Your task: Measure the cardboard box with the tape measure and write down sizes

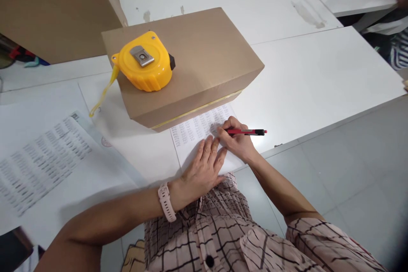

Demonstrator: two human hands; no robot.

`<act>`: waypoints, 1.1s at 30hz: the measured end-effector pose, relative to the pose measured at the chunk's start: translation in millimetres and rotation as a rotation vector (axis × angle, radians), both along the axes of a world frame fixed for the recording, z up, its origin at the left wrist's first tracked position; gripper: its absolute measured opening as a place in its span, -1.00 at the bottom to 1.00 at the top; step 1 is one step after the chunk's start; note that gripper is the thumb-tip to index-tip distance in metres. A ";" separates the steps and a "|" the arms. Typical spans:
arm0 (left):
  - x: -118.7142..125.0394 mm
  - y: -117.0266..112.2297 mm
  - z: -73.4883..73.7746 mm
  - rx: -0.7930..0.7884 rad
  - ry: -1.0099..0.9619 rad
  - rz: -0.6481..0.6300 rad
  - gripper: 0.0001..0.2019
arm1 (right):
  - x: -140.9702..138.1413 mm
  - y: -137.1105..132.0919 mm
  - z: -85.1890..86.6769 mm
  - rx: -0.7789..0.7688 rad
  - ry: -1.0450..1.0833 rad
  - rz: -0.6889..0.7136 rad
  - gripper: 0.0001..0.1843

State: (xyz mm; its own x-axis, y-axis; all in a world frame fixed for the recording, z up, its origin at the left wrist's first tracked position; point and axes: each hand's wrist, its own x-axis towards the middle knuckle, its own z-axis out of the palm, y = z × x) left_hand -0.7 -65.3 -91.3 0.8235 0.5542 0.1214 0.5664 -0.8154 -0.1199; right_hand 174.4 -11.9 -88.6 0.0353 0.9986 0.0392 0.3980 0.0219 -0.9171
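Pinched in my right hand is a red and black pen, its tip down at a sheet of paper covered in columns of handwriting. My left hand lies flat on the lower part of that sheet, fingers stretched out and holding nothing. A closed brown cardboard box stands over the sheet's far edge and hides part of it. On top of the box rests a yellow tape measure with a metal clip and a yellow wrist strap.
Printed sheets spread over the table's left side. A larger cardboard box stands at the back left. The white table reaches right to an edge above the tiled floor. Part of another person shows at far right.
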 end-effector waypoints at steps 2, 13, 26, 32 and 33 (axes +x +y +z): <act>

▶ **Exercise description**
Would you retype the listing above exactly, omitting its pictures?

▶ **Solution to this exercise**
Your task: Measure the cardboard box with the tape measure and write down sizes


Demonstrator: two human hands; no robot.

`<act>`: waypoints, 1.1s at 30hz: the measured end-effector pose, relative to the pose measured at the chunk's start: translation in millimetres and rotation as a rotation vector (axis × angle, radians), both along the axes of a world frame fixed for the recording, z up, its origin at the left wrist's first tracked position; gripper: its absolute measured opening as a place in its span, -1.00 at the bottom to 1.00 at the top; step 1 is one step after the chunk's start; note that gripper is the thumb-tip to index-tip distance in metres. A ";" separates the steps and a "|" the arms. Typical spans:
arm0 (left):
  - x: -118.7142..125.0394 mm
  - y: -117.0266..112.2297 mm
  - z: -73.4883..73.7746 mm
  - rx: -0.7930..0.7884 rad
  - ry: -1.0099..0.9619 rad
  - rz: -0.6481..0.6300 rad
  - gripper: 0.0001..0.2019
arm1 (right):
  - x: -140.9702..138.1413 mm
  - y: -137.1105..132.0919 mm
  - z: -85.1890..86.6769 mm
  - rx: -0.7789..0.7688 rad
  - ry: -1.0450..1.0833 rad
  - rz: -0.6889..0.7136 rad
  - gripper: 0.0001..0.1843

State: (xyz mm; its own x-axis, y-axis; all in a world frame fixed for the recording, z up, its origin at the left wrist's first tracked position; point and axes: each hand's wrist, its own x-axis towards the middle knuckle, its own z-axis out of the palm, y = z × x) left_hand -0.7 -65.3 -91.3 0.8235 0.5542 0.1214 0.5664 -0.8154 -0.1199; right_hand 174.4 -11.9 -88.6 0.0353 0.9986 0.0392 0.3980 0.0219 -0.9171
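Pinched in my right hand is a red and black pen, its tip down at a sheet of paper covered in columns of handwriting. My left hand lies flat on the lower part of that sheet, fingers stretched out and holding nothing. A closed brown cardboard box stands over the sheet's far edge and hides part of it. On top of the box rests a yellow tape measure with a metal clip and a yellow wrist strap.
Printed sheets spread over the table's left side. A larger cardboard box stands at the back left. The white table reaches right to an edge above the tiled floor. Part of another person shows at far right.
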 end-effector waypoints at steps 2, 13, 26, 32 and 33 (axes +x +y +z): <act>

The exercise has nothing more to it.